Когда Барни закончил свой рассказ, Мак-Аллен снова уставился на фотографии, потряс головой и перевел взгляд на посетителя.
— Если не возражаете, — произнес он, часто мигая за толстыми стеклами очков, — мне хотелось бы немного подумать.
— Разумеется, доктор, — с изысканной любезностью откликнулся Барни. Мак-Аллен откинулся на спинку стула, снял с носа очки и прикрыл глаза. Барни окинул взглядом интерьер. Обстановка в доме была именно такова, как он и предполагал — старая, почтенная, порядком обветшавшая. Единственным, более-менее, новым предметом в кабинете был радиофонограф. Стены кабинета и той части гостиной, что была видна через маленькую арку, были от пола до потолка уставлены набитыми до отказа книжными стеллажами. В дальнем конце гостиной расположилась довольно любопытная коллекция часов всевозможных типов и размеров, по большей части — старинных, среди которых можно было увидеть несколько металлических модернистских творений. Бреши в стройных рядах могли означать, что Фредерикс уже начал потихоньку избавляться от наименее ценных экземпляров в интересах своего хозяина. Наконец Мак-Аллен откашлялся, открыл глаза и водворил очки на место.

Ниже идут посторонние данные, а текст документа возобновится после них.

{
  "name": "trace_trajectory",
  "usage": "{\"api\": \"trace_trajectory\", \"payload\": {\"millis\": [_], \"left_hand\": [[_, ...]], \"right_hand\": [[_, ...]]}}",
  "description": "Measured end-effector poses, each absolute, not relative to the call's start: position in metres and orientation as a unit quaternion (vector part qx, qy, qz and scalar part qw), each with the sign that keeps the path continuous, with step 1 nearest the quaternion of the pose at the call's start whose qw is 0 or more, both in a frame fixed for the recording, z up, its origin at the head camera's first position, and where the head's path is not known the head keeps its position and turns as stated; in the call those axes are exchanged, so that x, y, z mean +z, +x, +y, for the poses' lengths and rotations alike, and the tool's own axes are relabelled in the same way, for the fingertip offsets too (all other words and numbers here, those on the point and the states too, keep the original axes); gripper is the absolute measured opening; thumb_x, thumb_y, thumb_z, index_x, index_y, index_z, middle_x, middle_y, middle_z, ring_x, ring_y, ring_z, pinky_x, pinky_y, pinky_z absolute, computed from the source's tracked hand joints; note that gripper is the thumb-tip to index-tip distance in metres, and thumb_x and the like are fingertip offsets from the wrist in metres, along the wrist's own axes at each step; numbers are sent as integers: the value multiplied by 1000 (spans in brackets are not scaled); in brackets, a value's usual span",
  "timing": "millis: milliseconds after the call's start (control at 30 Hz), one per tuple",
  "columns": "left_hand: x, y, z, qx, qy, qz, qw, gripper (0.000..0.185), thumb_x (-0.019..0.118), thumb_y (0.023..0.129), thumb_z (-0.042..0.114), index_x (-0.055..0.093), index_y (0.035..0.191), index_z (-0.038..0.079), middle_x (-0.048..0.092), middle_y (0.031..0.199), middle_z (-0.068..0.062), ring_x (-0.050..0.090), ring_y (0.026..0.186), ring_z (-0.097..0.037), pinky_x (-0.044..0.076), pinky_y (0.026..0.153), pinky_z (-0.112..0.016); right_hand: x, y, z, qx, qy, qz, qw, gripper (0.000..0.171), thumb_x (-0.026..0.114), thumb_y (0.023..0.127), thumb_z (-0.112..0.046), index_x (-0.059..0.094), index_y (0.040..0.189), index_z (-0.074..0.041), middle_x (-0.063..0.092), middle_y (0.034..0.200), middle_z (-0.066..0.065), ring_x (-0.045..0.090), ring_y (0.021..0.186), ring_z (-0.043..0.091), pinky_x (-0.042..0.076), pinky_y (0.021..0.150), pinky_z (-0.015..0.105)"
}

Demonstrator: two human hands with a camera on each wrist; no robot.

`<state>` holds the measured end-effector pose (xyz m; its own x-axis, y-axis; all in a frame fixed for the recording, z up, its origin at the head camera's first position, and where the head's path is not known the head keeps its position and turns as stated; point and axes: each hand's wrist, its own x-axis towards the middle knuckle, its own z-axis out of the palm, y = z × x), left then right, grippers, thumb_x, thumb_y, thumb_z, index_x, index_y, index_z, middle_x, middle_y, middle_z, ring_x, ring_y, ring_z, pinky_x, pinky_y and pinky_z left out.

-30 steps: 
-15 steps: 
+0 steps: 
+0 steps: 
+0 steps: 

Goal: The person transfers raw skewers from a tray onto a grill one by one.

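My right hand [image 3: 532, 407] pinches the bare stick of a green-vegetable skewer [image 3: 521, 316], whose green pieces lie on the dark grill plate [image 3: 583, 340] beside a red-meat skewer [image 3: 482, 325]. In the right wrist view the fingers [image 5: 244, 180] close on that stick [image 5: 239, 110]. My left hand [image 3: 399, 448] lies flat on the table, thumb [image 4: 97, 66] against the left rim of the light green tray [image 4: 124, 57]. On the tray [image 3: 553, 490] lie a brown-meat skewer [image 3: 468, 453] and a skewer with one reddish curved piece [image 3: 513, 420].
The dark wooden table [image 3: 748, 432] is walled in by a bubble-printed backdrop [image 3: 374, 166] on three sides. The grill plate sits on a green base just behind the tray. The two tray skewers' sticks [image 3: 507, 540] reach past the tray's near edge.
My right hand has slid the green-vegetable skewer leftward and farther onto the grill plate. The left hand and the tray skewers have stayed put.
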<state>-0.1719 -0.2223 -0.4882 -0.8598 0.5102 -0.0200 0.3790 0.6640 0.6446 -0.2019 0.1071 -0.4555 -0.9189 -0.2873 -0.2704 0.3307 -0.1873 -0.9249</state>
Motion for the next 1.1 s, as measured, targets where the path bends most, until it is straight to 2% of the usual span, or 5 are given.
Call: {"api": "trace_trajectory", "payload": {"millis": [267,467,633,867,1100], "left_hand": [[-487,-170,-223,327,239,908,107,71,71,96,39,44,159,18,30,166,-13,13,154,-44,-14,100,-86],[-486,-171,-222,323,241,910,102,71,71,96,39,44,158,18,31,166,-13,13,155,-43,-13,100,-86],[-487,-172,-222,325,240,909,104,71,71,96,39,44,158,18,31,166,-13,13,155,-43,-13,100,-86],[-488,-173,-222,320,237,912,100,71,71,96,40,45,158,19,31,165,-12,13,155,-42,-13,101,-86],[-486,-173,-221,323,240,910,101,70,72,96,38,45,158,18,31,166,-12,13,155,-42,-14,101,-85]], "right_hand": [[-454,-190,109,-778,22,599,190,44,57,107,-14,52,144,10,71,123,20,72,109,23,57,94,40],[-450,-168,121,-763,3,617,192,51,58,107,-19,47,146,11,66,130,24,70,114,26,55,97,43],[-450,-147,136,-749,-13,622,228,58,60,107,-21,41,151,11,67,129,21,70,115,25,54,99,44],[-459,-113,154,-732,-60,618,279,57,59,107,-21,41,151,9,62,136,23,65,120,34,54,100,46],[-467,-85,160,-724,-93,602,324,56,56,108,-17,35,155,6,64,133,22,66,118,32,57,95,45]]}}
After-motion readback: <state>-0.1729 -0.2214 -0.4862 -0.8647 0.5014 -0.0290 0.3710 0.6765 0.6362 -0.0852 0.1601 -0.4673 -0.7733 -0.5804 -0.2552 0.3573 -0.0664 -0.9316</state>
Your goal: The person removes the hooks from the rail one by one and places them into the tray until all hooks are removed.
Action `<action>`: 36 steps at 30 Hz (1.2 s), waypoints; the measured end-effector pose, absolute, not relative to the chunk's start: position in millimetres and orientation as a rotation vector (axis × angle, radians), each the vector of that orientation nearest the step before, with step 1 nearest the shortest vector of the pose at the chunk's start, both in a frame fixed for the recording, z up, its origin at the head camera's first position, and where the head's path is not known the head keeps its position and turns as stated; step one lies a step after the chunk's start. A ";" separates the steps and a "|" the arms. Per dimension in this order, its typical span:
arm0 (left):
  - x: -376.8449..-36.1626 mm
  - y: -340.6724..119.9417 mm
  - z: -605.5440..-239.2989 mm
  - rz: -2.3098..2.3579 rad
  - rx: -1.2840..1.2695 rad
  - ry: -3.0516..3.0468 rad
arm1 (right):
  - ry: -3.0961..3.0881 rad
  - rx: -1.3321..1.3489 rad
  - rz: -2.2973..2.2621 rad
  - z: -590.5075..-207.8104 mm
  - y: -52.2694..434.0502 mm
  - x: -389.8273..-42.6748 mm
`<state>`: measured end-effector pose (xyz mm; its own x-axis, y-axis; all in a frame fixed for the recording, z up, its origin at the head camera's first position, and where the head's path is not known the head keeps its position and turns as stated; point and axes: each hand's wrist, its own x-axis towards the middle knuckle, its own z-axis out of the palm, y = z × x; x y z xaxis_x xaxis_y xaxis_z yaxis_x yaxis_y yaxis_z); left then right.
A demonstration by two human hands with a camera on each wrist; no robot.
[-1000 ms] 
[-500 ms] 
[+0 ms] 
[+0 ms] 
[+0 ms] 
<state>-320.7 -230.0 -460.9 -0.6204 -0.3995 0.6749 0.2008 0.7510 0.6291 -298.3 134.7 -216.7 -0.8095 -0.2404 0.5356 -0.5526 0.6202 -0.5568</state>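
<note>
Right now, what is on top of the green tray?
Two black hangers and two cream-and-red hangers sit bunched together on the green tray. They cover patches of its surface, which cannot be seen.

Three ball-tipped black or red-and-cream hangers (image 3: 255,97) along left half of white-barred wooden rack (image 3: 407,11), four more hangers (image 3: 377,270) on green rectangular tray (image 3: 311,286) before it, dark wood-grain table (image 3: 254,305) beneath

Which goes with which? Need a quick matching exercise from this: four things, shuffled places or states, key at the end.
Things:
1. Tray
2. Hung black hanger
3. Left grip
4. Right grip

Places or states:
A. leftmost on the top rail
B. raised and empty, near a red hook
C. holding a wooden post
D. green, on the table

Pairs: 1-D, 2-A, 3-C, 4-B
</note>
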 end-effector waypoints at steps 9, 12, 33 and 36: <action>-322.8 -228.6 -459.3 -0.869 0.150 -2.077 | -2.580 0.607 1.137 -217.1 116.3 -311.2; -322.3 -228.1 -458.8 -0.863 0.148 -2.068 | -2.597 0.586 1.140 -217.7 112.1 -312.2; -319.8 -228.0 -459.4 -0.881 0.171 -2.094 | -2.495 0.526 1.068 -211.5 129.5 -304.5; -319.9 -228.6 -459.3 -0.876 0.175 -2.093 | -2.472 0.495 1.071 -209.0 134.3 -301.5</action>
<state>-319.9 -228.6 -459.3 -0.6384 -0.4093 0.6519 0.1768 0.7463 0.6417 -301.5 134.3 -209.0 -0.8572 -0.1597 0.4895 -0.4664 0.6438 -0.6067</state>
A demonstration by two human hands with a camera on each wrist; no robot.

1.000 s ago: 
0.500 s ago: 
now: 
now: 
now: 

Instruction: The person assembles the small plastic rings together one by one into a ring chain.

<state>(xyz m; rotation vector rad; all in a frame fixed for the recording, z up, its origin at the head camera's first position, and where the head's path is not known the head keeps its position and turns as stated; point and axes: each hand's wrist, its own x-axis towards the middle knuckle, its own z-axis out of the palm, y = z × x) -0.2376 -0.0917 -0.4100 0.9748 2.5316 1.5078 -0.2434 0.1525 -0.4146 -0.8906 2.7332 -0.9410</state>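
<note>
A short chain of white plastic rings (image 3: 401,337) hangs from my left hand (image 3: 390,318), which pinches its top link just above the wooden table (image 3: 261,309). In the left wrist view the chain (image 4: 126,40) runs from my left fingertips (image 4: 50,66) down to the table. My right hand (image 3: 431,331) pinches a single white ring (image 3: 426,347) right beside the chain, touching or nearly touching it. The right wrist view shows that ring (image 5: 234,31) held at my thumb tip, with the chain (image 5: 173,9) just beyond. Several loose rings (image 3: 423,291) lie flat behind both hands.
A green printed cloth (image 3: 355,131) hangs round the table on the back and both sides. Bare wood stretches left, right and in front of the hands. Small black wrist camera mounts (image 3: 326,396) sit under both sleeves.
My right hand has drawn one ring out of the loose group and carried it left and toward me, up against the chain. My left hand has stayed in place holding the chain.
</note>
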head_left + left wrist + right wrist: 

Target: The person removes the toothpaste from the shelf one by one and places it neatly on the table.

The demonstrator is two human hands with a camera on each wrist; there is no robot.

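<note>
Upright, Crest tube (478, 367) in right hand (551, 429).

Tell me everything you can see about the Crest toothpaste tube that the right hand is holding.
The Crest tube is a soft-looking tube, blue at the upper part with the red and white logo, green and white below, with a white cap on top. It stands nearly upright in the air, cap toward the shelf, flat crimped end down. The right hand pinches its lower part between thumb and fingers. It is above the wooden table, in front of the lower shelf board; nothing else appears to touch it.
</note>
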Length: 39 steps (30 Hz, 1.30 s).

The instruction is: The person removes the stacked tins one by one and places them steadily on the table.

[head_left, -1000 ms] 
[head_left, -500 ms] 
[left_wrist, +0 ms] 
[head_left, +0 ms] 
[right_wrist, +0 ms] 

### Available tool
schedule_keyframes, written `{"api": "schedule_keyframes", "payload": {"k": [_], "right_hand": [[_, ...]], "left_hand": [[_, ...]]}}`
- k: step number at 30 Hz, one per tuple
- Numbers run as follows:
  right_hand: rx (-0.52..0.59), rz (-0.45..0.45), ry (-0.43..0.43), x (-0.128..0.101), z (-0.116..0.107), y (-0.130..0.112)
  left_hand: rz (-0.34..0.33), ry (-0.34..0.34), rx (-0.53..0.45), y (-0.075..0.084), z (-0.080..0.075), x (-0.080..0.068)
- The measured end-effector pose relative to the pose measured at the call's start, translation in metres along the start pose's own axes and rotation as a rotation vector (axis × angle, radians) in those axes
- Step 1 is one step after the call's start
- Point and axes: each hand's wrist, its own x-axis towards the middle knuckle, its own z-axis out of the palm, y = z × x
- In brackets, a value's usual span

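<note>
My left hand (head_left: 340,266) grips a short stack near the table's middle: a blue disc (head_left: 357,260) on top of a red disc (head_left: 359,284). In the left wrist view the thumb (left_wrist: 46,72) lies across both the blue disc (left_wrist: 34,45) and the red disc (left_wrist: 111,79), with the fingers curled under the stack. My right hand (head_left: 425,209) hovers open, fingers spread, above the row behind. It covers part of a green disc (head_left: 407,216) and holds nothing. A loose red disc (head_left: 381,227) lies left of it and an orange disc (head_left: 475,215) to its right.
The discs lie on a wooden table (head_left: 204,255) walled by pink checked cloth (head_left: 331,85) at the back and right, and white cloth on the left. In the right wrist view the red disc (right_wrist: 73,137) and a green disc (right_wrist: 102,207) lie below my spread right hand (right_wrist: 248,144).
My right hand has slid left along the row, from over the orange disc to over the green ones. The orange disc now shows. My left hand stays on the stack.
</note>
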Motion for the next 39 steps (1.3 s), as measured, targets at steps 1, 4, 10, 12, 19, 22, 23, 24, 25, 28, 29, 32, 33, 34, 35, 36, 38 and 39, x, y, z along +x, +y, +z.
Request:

— Мистер Чард, — торжественно поинтересовался он, — вы имеете какое-нибудь отношение к науке?
— Нет.
— Тогда, — продолжал Мак-Аллен, — позвольте предложить вам вопрос: каков ваш интерес во всем этом? Возможно, вы захотите объяснить, зачем вы пошли на столь значительные расходы, если хотите всего лишь вмешаться в мои личные дела-Барни одолевали сомнения.
— Доктор, — сказал он, — неразгаданная загадка — это сущее мучение. По счастливой случайности у меня имеются финансовые возможности для утоления любопытства, когда оно заходит так далеко, как в данном случае.